— About this exercise —
Please write out only the lines from the line with "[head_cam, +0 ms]" to the line with "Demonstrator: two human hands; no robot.", inclusive, exactly as they stand below, without the pictures.

:: Data extract ::

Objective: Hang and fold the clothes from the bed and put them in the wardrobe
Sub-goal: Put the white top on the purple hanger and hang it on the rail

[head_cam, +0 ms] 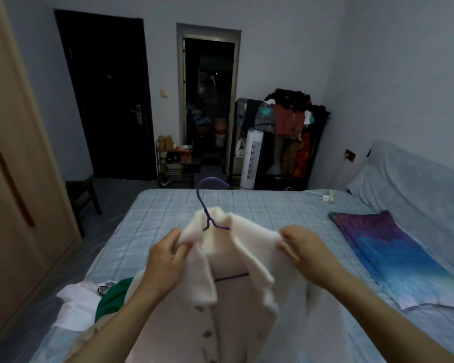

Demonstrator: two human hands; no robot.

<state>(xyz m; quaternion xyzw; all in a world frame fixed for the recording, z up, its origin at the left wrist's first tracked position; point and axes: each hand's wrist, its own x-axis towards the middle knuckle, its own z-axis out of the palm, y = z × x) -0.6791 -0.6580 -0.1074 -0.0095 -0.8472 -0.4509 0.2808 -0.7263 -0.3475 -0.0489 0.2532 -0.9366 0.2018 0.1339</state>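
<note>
Cream fleece coat (236, 297) held up over the near end of the bed (273, 205), on a purple wire hanger (207, 205) whose hook rises above the collar. Left hand (165, 260) pinches the left shoulder; right hand (304, 250) pinches the right shoulder. Green garment (113, 297) and white garment (76, 305) lie near left on the bed. Wardrobe (11, 179) stands far left.
</note>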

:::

— Response —
[head_cam, +0 ms] 

Demonstrator: two human hands; no robot.

No additional work is needed on this exercise.